**WHAT IS NEEDED**
Beneath this instruction is a listing; print exactly the lines in it starting at the line that contains "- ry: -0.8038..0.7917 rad" and going through the line that contains "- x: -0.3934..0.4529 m".

[DATASET EXTRACT]

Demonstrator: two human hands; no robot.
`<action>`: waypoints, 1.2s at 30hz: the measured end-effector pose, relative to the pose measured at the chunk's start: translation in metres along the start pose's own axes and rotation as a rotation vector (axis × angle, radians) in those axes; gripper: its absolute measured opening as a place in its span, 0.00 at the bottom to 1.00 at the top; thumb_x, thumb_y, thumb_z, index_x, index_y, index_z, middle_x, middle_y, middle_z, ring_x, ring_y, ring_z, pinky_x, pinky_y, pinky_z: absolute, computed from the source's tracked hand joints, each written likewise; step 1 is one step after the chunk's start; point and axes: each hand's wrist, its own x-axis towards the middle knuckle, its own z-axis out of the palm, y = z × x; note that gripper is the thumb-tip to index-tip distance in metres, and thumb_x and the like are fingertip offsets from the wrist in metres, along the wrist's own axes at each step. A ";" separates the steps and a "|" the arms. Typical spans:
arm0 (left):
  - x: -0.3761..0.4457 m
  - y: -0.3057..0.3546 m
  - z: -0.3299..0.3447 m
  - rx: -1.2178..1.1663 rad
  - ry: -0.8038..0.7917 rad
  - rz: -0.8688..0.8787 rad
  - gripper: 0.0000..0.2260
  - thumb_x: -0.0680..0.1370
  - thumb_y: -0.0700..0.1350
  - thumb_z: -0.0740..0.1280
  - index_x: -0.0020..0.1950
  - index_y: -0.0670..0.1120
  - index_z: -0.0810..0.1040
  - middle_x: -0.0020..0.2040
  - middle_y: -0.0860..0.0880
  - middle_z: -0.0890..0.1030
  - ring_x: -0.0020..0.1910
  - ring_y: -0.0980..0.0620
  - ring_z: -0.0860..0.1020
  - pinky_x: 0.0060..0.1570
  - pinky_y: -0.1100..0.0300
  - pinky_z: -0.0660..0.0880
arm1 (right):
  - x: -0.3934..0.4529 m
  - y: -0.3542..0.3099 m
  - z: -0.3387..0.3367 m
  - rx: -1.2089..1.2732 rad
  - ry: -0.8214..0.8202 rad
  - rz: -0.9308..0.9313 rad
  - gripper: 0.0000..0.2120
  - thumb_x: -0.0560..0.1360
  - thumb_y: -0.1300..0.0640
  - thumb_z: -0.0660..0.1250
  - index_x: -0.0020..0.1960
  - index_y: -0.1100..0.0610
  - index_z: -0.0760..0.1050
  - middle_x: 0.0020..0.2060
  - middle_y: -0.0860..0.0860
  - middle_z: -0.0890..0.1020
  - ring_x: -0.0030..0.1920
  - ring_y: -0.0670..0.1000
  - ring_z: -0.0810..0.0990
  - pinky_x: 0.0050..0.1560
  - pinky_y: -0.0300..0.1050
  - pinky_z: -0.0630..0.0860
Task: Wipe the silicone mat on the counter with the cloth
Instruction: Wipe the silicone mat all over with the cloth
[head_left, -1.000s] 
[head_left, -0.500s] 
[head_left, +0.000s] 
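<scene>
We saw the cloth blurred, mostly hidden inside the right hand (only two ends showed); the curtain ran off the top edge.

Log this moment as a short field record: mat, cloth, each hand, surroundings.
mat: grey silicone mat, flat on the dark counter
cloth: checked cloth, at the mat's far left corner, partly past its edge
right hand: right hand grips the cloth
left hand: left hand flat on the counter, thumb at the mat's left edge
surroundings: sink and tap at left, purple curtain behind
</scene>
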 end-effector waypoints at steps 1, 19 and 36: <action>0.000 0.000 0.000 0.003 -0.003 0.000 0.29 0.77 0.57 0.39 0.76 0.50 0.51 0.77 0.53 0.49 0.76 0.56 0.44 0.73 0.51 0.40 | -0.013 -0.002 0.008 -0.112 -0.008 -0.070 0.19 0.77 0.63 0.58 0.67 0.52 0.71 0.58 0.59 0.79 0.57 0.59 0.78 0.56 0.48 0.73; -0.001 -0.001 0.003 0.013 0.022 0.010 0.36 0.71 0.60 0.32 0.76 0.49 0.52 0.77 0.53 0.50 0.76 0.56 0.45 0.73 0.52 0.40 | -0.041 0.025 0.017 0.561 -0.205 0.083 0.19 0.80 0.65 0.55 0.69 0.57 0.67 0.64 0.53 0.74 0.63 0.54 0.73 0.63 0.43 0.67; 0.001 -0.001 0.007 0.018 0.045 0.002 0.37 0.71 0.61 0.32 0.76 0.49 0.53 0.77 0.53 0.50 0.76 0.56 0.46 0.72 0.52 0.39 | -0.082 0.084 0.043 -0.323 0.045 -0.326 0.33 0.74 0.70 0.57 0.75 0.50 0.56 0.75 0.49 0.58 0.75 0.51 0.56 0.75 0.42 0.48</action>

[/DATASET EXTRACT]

**RESULT FOR THIS TASK**
  - ry: -0.8038..0.7917 rad
  - rz: -0.8688..0.8787 rad
  - gripper: 0.0000..0.2260
  - thumb_x: -0.0680..0.1370
  - thumb_y: -0.0700..0.1350
  - thumb_z: -0.0740..0.1280
  - index_x: -0.0020..0.1950
  - index_y: -0.0670..0.1120
  - index_z: -0.0810..0.1040
  - middle_x: -0.0020..0.2040
  - middle_y: -0.0860..0.0880
  - middle_z: -0.0890..0.1030
  - ring_x: -0.0020..0.1910
  - ring_y: -0.0980..0.0620
  - ring_z: -0.0860..0.1020
  - pinky_x: 0.0060..0.1570
  - pinky_y: -0.1100..0.0300
  - pinky_z: -0.0660..0.0880
arm1 (right):
  - x: -0.3934..0.4529 m

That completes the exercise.